Exercise brief → Please return the full listing word for word, leaving out any pictures.
Information provided Block Start
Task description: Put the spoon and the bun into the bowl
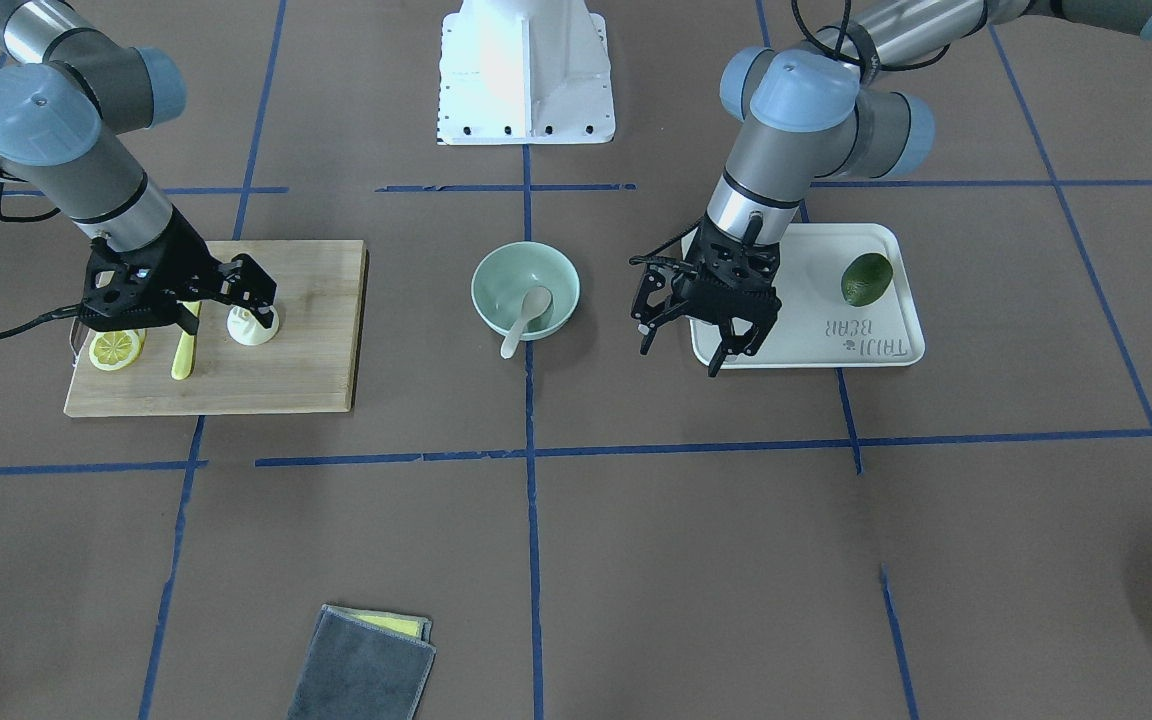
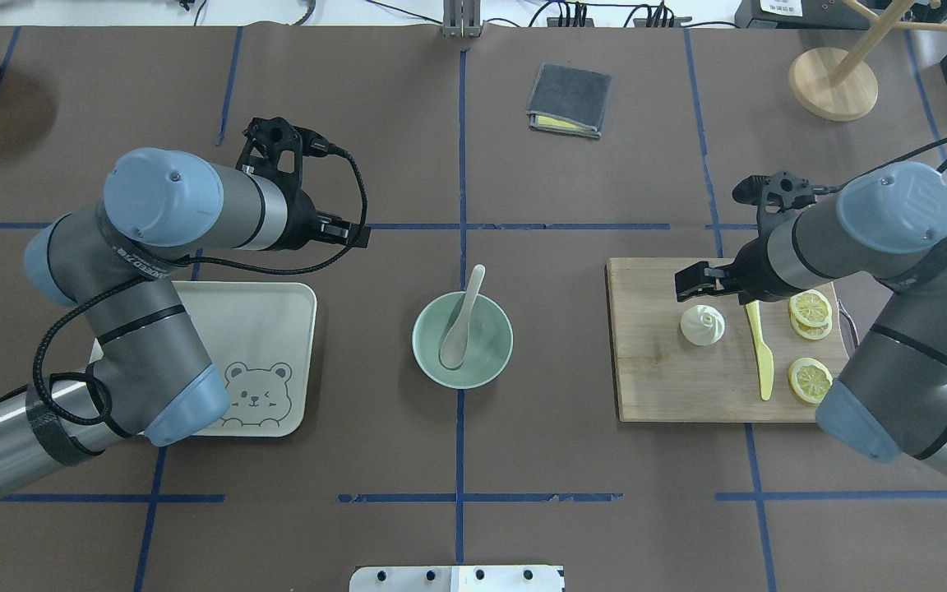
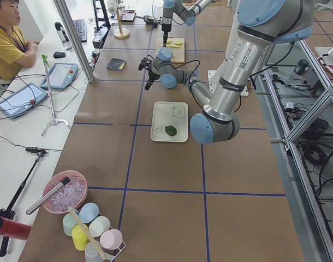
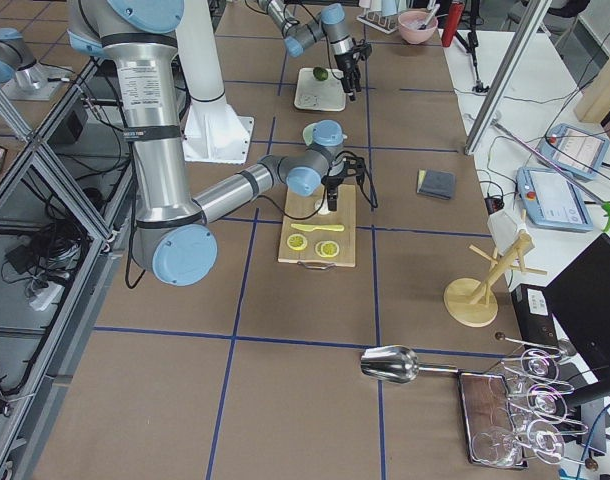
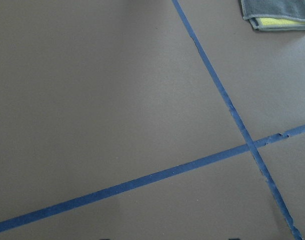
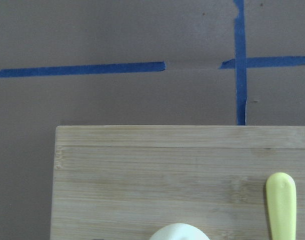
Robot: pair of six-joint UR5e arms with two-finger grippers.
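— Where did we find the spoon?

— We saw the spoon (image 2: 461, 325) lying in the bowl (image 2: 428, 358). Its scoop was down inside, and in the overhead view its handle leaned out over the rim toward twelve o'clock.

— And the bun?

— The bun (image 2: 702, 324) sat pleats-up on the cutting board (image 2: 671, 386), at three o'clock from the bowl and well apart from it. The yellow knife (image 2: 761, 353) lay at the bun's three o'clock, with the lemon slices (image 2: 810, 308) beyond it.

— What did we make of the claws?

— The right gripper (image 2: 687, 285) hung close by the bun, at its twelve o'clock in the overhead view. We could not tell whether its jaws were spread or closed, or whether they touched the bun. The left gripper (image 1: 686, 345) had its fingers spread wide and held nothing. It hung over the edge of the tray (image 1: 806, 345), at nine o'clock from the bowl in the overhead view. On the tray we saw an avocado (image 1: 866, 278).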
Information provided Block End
Output for this exercise →
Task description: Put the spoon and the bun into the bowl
Robot: pair of six-joint UR5e arms with two-finger grippers.
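— Where did we find the spoon?

— We saw the spoon (image 2: 461, 325) lying in the bowl (image 2: 428, 358). Its scoop was down inside, and in the overhead view its handle leaned out over the rim toward twelve o'clock.

— And the bun?

— The bun (image 2: 702, 324) sat pleats-up on the cutting board (image 2: 671, 386), at three o'clock from the bowl and well apart from it. The yellow knife (image 2: 761, 353) lay at the bun's three o'clock, with the lemon slices (image 2: 810, 308) beyond it.

— What did we make of the claws?

— The right gripper (image 2: 687, 285) hung close by the bun, at its twelve o'clock in the overhead view. We could not tell whether its jaws were spread or closed, or whether they touched the bun. The left gripper (image 1: 686, 345) had its fingers spread wide and held nothing. It hung over the edge of the tray (image 1: 806, 345), at nine o'clock from the bowl in the overhead view. On the tray we saw an avocado (image 1: 866, 278).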

No more work remains for this exercise.